Return every line from the one with "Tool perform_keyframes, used" through the one with "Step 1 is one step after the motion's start", inclusive, exactly as it appears below.
· · ·
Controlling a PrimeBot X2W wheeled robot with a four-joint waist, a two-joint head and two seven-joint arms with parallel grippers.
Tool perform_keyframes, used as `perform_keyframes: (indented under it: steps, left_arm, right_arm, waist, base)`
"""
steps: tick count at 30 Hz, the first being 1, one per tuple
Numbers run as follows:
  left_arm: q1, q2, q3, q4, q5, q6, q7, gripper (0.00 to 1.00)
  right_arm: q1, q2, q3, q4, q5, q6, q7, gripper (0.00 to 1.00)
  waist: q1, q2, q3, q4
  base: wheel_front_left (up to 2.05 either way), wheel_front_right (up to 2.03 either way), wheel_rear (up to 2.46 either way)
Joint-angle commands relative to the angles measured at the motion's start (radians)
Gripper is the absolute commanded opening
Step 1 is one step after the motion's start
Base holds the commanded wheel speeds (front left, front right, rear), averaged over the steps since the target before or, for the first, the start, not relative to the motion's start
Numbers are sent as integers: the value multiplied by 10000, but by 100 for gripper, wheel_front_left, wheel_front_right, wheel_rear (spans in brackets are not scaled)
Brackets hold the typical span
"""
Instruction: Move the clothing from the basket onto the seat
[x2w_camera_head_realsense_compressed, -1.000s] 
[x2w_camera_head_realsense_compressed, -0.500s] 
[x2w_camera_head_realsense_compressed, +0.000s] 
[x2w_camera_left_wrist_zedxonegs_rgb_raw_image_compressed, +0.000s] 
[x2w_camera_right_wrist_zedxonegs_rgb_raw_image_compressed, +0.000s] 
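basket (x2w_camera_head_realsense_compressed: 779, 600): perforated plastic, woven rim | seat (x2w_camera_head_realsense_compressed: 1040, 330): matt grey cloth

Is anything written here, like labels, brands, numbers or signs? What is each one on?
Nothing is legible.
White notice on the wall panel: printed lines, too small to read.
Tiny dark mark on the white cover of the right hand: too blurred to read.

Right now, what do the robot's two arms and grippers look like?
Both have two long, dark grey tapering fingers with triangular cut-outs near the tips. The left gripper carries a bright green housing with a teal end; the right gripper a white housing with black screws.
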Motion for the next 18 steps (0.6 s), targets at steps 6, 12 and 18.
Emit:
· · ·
* **EXPECTED ANSWER**:
Tool perform_keyframes, used as `perform_keyframes: (indented under it: steps, left_arm, right_arm, waist, base)`
"""
steps: tick count at 30 Hz, the first being 1, one per tuple
Numbers run as follows:
  left_arm: q1, q2, q3, q4, q5, q6, q7, gripper (0.00 to 1.00)
  right_arm: q1, q2, q3, q4, q5, q6, q7, gripper (0.00 to 1.00)
  waist: q1, q2, q3, q4
  base: wheel_front_left (up to 2.05 either way), wheel_front_right (up to 2.03 either way), wheel_rear (up to 2.46 either way)
Joint-angle commands relative to the angles measured at the motion's start (radians)
Gripper is the absolute commanded opening
Step 1 is one step after the motion's start

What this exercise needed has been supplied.